- **Problem to work on**
Go through the data from its first line and retype each line, stopping once the line containing "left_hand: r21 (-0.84" has been retyped.

- **Given material**
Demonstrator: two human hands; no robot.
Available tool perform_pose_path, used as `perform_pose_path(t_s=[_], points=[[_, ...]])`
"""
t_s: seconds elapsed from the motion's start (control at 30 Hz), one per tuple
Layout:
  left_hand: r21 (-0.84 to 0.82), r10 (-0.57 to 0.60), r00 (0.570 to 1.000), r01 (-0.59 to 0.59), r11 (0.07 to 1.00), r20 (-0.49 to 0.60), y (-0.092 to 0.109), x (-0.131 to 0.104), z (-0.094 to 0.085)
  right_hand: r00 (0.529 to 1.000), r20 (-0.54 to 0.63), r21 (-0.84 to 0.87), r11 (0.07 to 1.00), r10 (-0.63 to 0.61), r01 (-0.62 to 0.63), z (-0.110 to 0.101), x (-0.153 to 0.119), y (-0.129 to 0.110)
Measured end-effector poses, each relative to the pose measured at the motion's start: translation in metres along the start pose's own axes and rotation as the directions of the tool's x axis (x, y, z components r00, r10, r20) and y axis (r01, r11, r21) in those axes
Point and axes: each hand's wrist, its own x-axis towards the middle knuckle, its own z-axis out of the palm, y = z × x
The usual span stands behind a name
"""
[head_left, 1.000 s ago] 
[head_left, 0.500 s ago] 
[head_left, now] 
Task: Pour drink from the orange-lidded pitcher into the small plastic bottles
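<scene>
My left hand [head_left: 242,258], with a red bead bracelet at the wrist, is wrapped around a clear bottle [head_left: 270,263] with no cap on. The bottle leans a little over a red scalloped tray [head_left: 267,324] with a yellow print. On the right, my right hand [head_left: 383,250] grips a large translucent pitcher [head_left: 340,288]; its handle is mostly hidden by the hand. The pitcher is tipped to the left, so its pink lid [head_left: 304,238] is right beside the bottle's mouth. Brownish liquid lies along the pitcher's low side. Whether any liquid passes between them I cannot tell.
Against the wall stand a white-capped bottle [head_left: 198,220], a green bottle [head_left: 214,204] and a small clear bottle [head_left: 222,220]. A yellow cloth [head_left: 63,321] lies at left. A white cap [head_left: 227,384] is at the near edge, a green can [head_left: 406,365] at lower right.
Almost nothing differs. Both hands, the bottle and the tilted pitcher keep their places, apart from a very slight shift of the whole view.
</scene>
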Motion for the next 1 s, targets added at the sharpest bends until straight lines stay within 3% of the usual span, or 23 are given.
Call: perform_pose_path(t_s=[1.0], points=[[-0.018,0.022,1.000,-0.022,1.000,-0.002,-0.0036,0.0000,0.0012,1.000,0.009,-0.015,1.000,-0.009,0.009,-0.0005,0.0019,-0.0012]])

- **Task result**
Demonstrator: two human hands; no robot.
Available tool perform_pose_path, used as `perform_pose_path(t_s=[_], points=[[_, ...]])`
"""
t_s: seconds elapsed from the motion's start (control at 30 Hz), one per tuple
Layout:
  left_hand: r21 (-0.84 to 0.82), r10 (-0.57 to 0.60), r00 (0.570 to 1.000), r01 (-0.59 to 0.59), r11 (0.07 to 1.00), r20 (-0.49 to 0.60), y (-0.092 to 0.109), x (-0.131 to 0.104), z (-0.094 to 0.085)

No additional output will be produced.